What is expected:
Nothing but an exact copy of the data should be output.
[[ Source material open ]]
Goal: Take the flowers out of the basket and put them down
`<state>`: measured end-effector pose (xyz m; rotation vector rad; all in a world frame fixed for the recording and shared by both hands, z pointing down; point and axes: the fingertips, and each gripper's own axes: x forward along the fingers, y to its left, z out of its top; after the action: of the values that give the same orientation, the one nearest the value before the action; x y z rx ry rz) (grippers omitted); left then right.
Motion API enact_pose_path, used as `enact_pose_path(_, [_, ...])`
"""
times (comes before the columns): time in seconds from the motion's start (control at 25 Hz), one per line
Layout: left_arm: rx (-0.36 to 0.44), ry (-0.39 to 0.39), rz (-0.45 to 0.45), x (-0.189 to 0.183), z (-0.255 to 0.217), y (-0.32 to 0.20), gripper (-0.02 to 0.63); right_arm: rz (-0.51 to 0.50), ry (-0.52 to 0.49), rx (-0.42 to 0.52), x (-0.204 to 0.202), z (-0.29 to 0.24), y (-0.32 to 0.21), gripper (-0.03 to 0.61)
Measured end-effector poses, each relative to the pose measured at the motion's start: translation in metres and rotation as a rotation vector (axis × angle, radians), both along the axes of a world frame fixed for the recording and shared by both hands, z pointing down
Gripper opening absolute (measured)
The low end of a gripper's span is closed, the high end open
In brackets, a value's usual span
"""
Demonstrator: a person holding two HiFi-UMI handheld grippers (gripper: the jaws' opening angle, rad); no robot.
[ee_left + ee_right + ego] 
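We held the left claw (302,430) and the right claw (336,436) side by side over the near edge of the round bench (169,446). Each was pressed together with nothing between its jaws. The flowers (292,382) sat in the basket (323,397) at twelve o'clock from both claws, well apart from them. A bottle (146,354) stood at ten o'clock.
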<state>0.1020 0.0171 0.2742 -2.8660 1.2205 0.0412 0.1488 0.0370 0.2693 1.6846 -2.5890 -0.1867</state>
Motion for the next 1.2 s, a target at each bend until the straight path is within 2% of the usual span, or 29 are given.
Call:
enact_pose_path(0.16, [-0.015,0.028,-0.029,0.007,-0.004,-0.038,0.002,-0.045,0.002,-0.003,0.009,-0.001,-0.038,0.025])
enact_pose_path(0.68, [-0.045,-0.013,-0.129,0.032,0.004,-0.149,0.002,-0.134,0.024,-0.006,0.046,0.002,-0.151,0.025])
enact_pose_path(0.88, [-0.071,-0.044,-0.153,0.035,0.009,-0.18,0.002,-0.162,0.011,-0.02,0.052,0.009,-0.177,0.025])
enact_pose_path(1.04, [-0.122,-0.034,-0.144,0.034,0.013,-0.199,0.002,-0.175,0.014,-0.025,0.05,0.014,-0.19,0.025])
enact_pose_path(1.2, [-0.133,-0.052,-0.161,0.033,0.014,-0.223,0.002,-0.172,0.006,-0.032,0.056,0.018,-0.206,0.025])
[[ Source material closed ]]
Finished exercise:
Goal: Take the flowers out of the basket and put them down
`<state>`: measured end-effector pose (xyz m; rotation vector rad; all in a world frame fixed for the recording and shared by both hands, z pointing down; point and axes: the fingertips, and each gripper's own axes: x forward along the fingers, y to its left, z out of its top; after the action: of the values that give the same orientation, the one nearest the value before the action; x y z rx ry rz) (grippers omitted); left then right.
Motion API enact_pose_path, used as `enact_pose_path(_, [_, ...])`
"""
times (comes before the columns): time in seconds from the motion's start (control at 25 Hz), one per line
Layout: left_arm: rx (-0.36 to 0.44), ry (-0.39 to 0.39), rz (-0.45 to 0.45), x (-0.189 to 0.183), z (-0.255 to 0.217), y (-0.32 to 0.20), gripper (-0.02 to 0.63); right_arm: rz (-0.51 to 0.50), ry (-0.52 to 0.49), rx (-0.42 to 0.52), x (-0.204 to 0.202), z (-0.29 to 0.24), y (-0.32 to 0.21), gripper (-0.03 to 0.61)
Measured end-effector poses, each relative to the pose measured at the motion's start: translation in metres and rotation as a rotation vector (axis × angle, radians), both along the axes of a world frame fixed for the recording and shared by both hands, z pointing down
Gripper opening absolute (measured)
The low end of a gripper's span is closed, the high end open
In brackets, a value's usual span
"""
Demonstrator: a person holding two HiFi-UMI handheld grippers (gripper: the jaws' opening angle, rad); no robot.
[ee_left + ee_right + ego] 
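We held the left claw (302,430) and the right claw (336,436) side by side over the near edge of the round bench (169,446). Each was pressed together with nothing between its jaws. The flowers (292,382) sat in the basket (323,397) at twelve o'clock from both claws, well apart from them. A bottle (146,354) stood at ten o'clock.
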<state>0.1020 0.0171 0.2742 -2.8660 1.2205 0.0412 0.1488 0.0370 0.2693 1.6846 -2.5890 -0.1867</state>
Motion for the next 1.2 s, a target at each bend until the straight path is within 2% of the usual span, or 29 are given.
Call:
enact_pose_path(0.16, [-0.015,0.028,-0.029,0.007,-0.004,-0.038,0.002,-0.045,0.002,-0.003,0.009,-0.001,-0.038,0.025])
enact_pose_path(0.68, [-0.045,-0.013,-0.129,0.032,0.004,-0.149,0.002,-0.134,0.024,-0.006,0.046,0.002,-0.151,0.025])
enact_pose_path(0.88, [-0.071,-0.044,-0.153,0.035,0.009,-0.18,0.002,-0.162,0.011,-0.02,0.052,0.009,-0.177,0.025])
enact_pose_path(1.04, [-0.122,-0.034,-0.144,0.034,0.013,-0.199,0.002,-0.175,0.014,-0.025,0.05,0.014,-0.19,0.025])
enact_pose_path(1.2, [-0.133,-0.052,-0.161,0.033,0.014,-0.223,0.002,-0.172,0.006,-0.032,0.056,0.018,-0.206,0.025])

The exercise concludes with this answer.